Sempre nel documento vengono riportati i dati del Rapporto sull’informatizzazione delle amministrazioni locali, pubblicato dalla Banca d’Italia nel 2017, in cui si evidenziava come “la mancanza di competenze rientra tra gli ostacoli che influiscono maggiormente sulla difficoltà manifestata dalle amministrazioni ad aumentare il ricorso alle nuove tecnologie per migliorare i servizi offerti all’utenza, al pari della mancanza di risorse e delle difficoltà organizzative”. Ma la Pubblica Amministrazione è anche lo specchio della realtà della società italiana se ancora oggi, secondo il Digital Economy & Social Index dell’Unione Europea, l’Italia continua a posizionarsi ai livelli più bassi – al pari di Romania, Bulgaria e Grecia – per quanto riguarda l’uso di internet e il possesso di competenze digitali di base e avanzate.
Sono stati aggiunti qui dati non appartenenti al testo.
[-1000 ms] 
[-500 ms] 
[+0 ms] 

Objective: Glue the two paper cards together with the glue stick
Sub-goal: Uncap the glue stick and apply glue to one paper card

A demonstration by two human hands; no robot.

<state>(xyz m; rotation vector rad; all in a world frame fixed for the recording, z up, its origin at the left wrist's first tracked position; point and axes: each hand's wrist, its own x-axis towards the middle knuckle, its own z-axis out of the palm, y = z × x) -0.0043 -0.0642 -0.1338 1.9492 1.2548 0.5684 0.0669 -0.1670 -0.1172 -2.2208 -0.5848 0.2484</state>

La mancanza di una cultura digitale diffusa si innesta, inoltre, su un quadro del capitale umano, presente nella PA, caratterizzato da elementi di forte condizionamento. Il profilo più recente del lavoro pubblico (elaborato dal Censis sulla base dei dati dell’ARAN – Agenzia per la rappresentanza Negoziale delle Pubbliche Amministrazioni) indica un’occupazione complessiva di 3 milioni e 357mila addetti. Dalla distribuzione per titolo di studio posseduto, emerge una quota del 17,7% con titolo della scuola dell’obbligo e il 44,3% con titolo di scuola superiore. Solo il 6,5% ha un’età uguale o inferiore a 34 anni, mentre più della metà del personale, il 56,4%, ha un’età uguale o superiore ai 50 anni. Fra il 2001 e il 2016, l’età media degli occupati passa da 44,2  a 50,7 anni. Il 30,9% ha un’anzianità inferiore ai 10 anni, mentre chi supera la soglia dei 30 anni di anzianità è il 16%. L’anzianità media sfiora oggi i venti anni.

Il bottleneck delle competenze digitali si sta confermando, anche in questo caso, un vincolo al pieno successo dei tanti progetti di modernizzazione della pubblica amministrazione e, per esteso, alla progressiva transizione al digitale del sistema economico e sociale.

La scarsa intenzionalità con cui il paese sta affrontando il salto di paradigma, determinato dall’avvento del digitale e la sottovalutazione della pervasività – ma anche delle opportunità – della nuova transizione tecnologica, rischia di confinare l’Italia al ruolo di follower su molti mercati internazionali. Rischia soprattutto di condizionare le performance delle imprese, allontanandole dalla frontiera della competizione sui settori a maggiore attesa di crescita dei prossimi anni.